In order to support this, the derivatives had to be rewritten to support dispatch on the 'dr4pl_param' class.

First Derivatives of \(\bar{f}(x|\bar{\theta})\)

I will start by defining the first derivatives of equation (3). This is because equation (3) and equation (1) are reparameterizations, their derivatives are almost identical except for when we derive with respects to either \(\theta_2\) or \(\bar{\theta_2}\). Equation (3) has slightly easier derivatives (imo). I will begin by first defining some partial derivatives that will be handy.

\[ \begin{align} \tag{3.2} \frac{\partial \bar{\rho}}{\partial \bar{\theta_2}} = -\ln(10)\cdot\bar{\rho}\cdot\theta_3 \end{align} \]

\[ \begin{align} \tag{3.3} \frac{\partial \bar{\rho}}{\partial \bar{\theta_3}} = (x - \bar{\theta_2})\cdot\ln(10)\cdot\bar{\rho} \end{align} \]

Derivative: \(\frac{\partial\bar{f}(x|\bar{\theta})}{\partial\theta_1}\)

\[ \begin{align} \tag{4} \frac{\partial\bar{f}}{\partial\theta_1} = 1 - \frac{1}{1 + \bar{\rho}} \end{align} \]

proof \[ \begin{align} \tag{4.1} \frac{\partial\bar{f}}{\partial\theta_1} = \frac{\partial}{\partial\theta_1}(\theta_1 + \frac{\theta_4 - \theta_1}{1 + \bar{\rho}}) \end{align} \]

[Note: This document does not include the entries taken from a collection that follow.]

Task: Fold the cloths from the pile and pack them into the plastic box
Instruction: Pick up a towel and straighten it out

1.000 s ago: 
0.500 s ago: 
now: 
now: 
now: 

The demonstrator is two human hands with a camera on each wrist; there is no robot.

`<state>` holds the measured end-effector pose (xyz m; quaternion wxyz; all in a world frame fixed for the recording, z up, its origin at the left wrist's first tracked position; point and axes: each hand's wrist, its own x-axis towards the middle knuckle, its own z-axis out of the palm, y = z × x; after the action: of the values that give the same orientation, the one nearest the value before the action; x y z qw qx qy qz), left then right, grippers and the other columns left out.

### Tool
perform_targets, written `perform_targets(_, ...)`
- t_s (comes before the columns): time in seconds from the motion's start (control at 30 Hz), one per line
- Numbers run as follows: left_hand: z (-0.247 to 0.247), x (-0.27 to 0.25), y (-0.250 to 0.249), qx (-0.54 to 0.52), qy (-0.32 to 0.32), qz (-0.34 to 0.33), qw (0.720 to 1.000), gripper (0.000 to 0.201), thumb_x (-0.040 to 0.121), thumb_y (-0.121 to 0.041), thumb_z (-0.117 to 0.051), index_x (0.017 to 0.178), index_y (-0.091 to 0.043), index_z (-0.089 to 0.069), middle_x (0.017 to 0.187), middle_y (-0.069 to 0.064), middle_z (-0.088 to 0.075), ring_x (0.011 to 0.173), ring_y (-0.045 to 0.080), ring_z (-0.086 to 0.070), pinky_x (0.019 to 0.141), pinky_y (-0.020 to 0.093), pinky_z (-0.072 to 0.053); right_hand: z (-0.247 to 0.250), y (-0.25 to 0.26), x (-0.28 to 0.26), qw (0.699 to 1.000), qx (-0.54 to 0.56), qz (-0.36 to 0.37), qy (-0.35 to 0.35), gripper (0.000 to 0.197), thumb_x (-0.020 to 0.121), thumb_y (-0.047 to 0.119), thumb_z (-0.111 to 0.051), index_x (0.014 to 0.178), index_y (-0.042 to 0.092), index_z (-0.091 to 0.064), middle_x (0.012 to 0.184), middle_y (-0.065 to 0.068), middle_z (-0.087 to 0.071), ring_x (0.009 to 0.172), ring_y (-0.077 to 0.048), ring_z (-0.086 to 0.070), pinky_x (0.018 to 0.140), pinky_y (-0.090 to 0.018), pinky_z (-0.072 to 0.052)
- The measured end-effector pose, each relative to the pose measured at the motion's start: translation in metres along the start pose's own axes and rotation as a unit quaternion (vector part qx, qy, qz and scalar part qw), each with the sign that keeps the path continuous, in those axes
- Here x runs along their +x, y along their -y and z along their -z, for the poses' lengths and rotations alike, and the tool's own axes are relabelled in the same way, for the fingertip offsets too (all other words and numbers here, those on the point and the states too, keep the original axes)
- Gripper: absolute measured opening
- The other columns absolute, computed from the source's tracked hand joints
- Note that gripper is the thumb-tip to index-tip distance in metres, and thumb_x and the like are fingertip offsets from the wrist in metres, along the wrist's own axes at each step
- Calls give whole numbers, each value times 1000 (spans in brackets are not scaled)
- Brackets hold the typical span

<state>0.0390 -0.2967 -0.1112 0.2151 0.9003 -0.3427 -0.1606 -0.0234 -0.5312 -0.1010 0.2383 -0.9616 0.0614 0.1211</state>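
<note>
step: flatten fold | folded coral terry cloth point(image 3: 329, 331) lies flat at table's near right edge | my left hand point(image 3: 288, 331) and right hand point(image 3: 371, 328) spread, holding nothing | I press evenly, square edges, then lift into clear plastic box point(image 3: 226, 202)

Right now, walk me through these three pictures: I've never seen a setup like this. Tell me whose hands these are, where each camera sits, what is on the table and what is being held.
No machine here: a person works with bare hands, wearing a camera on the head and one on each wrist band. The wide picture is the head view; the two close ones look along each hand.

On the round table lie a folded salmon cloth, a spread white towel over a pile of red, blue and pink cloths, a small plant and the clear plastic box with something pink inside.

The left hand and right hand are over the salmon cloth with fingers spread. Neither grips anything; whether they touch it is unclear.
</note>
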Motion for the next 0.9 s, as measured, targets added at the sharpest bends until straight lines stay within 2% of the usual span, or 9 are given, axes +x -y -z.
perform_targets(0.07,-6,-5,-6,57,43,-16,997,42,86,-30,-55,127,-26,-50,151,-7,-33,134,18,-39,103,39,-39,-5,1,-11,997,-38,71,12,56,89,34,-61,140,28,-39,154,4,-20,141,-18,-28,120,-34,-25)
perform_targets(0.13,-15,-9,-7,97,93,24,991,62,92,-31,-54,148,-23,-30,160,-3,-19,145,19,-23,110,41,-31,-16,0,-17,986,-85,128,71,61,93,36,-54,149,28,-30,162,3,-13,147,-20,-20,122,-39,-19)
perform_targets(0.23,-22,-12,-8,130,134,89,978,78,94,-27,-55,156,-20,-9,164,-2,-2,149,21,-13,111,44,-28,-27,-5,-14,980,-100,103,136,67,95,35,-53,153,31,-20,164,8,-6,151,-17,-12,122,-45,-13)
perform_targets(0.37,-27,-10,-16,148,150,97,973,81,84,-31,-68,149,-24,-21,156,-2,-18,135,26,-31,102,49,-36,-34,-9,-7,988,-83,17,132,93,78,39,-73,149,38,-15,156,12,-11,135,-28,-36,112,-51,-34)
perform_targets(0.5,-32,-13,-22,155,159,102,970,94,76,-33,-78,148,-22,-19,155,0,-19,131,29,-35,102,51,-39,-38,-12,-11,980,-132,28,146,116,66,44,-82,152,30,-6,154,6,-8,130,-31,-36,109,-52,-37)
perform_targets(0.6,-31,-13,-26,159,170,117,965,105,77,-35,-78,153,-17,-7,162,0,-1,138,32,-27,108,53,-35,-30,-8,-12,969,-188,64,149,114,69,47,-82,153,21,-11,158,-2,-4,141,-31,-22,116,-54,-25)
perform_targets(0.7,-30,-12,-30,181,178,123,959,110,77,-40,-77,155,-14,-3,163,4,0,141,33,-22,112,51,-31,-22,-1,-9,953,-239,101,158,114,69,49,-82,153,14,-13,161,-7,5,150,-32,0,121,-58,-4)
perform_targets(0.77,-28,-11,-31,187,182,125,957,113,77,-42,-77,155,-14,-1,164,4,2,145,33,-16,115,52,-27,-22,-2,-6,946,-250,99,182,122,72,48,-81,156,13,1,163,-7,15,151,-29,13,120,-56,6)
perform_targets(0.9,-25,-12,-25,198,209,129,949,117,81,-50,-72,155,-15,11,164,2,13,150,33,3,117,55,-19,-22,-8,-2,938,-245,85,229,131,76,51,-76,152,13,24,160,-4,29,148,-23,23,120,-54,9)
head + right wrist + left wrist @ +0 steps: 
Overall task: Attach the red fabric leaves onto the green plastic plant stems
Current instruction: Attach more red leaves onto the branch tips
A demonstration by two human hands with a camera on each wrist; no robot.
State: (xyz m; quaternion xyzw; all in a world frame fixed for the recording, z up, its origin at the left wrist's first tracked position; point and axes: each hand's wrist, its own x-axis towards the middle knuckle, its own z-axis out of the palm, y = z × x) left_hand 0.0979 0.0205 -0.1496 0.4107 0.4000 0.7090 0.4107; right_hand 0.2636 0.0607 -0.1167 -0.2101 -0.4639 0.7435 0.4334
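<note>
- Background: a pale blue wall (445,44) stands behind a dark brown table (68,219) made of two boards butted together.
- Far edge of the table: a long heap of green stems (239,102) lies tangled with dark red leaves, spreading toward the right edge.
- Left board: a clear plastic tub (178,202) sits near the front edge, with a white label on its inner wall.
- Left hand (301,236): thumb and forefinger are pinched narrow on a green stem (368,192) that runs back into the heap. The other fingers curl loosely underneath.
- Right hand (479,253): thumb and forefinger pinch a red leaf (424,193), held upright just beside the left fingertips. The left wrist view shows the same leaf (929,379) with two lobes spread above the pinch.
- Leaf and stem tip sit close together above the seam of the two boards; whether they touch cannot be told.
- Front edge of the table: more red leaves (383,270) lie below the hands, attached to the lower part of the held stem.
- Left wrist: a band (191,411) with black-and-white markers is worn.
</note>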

\[ \begin{align} \tag{4.2} = \frac{\partial}{\partial\theta_1}\theta_1 + \frac{\partial}{\partial\theta_1}(\frac{\theta_4 - \theta_1}{1 + \bar{\rho}})) \end{align} \] \[ \begin{align} \tag{4.3} \frac{\partial\bar{f}}{\partial\theta_1} = 1 - \frac{1}{1 + \bar{\rho}} \end{align} \]

Derivative: \(\frac{\partial\bar{f}(x|\bar{\theta})}{\partial\bar{\theta_2}}\)

\[ \begin{align} \tag{5} \frac{\partial\bar{f}}{\partial\bar{\theta_2}} =\frac{\theta_4 - \theta_1}{(1 + \bar{\rho})^2}\cdot \ln(10)\cdot\bar{\rho}\cdot\theta_3 \end{align} \]

proof

\[ \begin{align} \tag{5.1} \frac{\partial\bar{f}}{\partial\bar{\theta_2}} = \frac{\partial}{\partial\bar{\theta_2}}[\theta_1 + \frac{\theta_4 - \theta_1}{1 + \bar{\rho}}] \end{align} \]

we can rewrite the right hand side in the following manor by first removing the \(\theta_1\) term and rewriting the quotient as a product.

\[ \begin{align} \tag{5.2} = \frac{\partial}{\partial\bar{\theta_2}}[(\theta_4 - \theta_1)\cdot(1 + \bar{\rho})^{-1}] \end{align} \]

by the product rule:

\[ \begin{align} \tag{5.3} = \frac{\partial}{\partial\bar{\theta_2}}[\theta_4 - \theta_1]\cdot(1 + \bar{\rho})^{-1} + \frac{\partial}{\partial \bar{\theta_2}}[(1 + \bar{\rho})^{-1}]\cdot(\theta_4-\theta_1) \end{align} \]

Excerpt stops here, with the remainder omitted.